"""

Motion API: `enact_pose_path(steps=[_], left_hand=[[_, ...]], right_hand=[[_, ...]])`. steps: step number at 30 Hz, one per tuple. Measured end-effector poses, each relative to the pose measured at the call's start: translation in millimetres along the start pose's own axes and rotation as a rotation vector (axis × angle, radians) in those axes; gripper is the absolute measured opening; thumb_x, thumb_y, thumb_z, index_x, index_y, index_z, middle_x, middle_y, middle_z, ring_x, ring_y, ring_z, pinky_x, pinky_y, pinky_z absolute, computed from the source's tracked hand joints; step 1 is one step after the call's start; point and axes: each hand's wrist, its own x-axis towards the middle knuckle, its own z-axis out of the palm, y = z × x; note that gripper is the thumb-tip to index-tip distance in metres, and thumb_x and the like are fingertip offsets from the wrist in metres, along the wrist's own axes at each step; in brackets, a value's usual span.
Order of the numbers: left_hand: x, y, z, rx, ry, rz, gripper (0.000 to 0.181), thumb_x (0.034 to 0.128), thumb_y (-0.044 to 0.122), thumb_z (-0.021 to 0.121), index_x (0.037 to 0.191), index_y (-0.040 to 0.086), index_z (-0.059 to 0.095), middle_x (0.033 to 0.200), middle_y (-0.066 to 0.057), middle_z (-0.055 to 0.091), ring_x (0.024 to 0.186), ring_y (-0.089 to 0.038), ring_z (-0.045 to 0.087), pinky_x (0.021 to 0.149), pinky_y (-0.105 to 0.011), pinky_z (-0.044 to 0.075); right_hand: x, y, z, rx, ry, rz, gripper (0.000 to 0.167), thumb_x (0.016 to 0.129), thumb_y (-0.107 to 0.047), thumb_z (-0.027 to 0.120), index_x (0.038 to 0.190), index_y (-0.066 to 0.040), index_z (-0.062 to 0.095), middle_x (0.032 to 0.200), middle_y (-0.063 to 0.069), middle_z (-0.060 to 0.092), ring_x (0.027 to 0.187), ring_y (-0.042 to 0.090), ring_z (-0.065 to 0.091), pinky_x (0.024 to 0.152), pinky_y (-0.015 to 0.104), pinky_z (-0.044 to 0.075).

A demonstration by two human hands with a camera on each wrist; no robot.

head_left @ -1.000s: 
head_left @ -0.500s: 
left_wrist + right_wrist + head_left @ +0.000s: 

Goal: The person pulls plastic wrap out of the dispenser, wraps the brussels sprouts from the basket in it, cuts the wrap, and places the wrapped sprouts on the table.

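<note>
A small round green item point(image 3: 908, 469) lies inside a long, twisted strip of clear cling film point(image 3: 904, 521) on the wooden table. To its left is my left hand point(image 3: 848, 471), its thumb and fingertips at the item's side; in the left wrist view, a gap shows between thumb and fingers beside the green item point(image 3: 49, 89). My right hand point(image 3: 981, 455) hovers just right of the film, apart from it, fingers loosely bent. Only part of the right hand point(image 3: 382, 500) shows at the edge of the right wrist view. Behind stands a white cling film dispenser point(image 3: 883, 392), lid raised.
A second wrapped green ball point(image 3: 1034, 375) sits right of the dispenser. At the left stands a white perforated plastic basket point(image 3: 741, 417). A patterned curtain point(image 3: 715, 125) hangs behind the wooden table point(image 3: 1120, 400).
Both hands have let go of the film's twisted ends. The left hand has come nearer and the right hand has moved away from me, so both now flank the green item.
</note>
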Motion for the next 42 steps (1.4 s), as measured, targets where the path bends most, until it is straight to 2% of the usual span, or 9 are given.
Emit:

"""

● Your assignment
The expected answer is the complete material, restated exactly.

● Expected output
Motion API: `enact_pose_path(steps=[_], left_hand=[[_, ...]], right_hand=[[_, ...]])`. steps: step number at 30 Hz, one per tuple. Measured end-effector poses, each relative to the pose measured at the call's start: translation in millimetres along the start pose's own axes and rotation as a rotation vector (axis × angle, radians) in those axes; gripper is the absolute measured opening; thumb_x, thumb_y, thumb_z, index_x, index_y, index_z, middle_x, middle_y, middle_z, ring_x, ring_y, ring_z, pinky_x, pinky_y, pinky_z absolute, computed from the source's tracked hand joints; step 1 is one step after the call's start; point and axes: each hand's wrist, its own x-axis towards the middle knuckle, its own z-axis out of the palm, y = z × x; note that gripper is the thumb-tip to index-tip distance in metres, and thumb_x and the like are fingertip offsets from the wrist in metres, along the wrist's own axes at each step; in brackets, a value's usual span.
Order of the numbers: left_hand: x, y, z, rx, ry, rz, gripper (0.000 to 0.181), thumb_x (0.034 to 0.128), thumb_y (-0.044 to 0.122), thumb_z (-0.021 to 0.121), index_x (0.037 to 0.191), index_y (-0.040 to 0.086), index_z (-0.059 to 0.095), middle_x (0.033 to 0.200), middle_y (-0.066 to 0.057), middle_z (-0.055 to 0.091), ring_x (0.024 to 0.186), ring_y (-0.089 to 0.038), ring_z (-0.045 to 0.087), pinky_x (0.021 to 0.149), pinky_y (-0.105 to 0.011), pinky_z (-0.044 to 0.075); right_hand: x, y, z, rx, ry, rz, gripper (0.000 to 0.167), thumb_x (0.016 to 0.129), thumb_y (-0.107 to 0.047), thumb_z (-0.027 to 0.120), index_x (0.038 to 0.190), index_y (-0.066 to 0.040), index_z (-0.062 to 0.095), middle_x (0.032 to 0.200), middle_y (-0.063 to 0.069), middle_z (-0.060 to 0.092), ring_x (0.027 to 0.187), ring_y (-0.042 to 0.090), ring_z (-0.065 to 0.091), pinky_x (0.024 to 0.152), pinky_y (-0.015 to 0.104), pinky_z (-0.044 to 0.075).

A demonstration by two human hands with a camera on each wrist; no robot.

head_left @ -1.000s: 
head_left @ -0.500s: 
left_wrist + right_wrist + head_left @ +0.000s: 

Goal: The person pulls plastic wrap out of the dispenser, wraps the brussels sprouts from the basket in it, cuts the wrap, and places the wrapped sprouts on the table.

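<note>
A small round green item point(image 3: 908, 469) lies inside a long, twisted strip of clear cling film point(image 3: 904, 521) on the wooden table. To its left is my left hand point(image 3: 848, 471), its thumb and fingertips at the item's side; in the left wrist view, a gap shows between thumb and fingers beside the green item point(image 3: 49, 89). My right hand point(image 3: 981, 455) hovers just right of the film, apart from it, fingers loosely bent. Only part of the right hand point(image 3: 382, 500) shows at the edge of the right wrist view. Behind stands a white cling film dispenser point(image 3: 883, 392), lid raised.
A second wrapped green ball point(image 3: 1034, 375) sits right of the dispenser. At the left stands a white perforated plastic basket point(image 3: 741, 417). A patterned curtain point(image 3: 715, 125) hangs behind the wooden table point(image 3: 1120, 400).
Both hands have let go of the film's twisted ends. The left hand has come nearer and the right hand has moved away from me, so both now flank the green item.
</note>
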Motion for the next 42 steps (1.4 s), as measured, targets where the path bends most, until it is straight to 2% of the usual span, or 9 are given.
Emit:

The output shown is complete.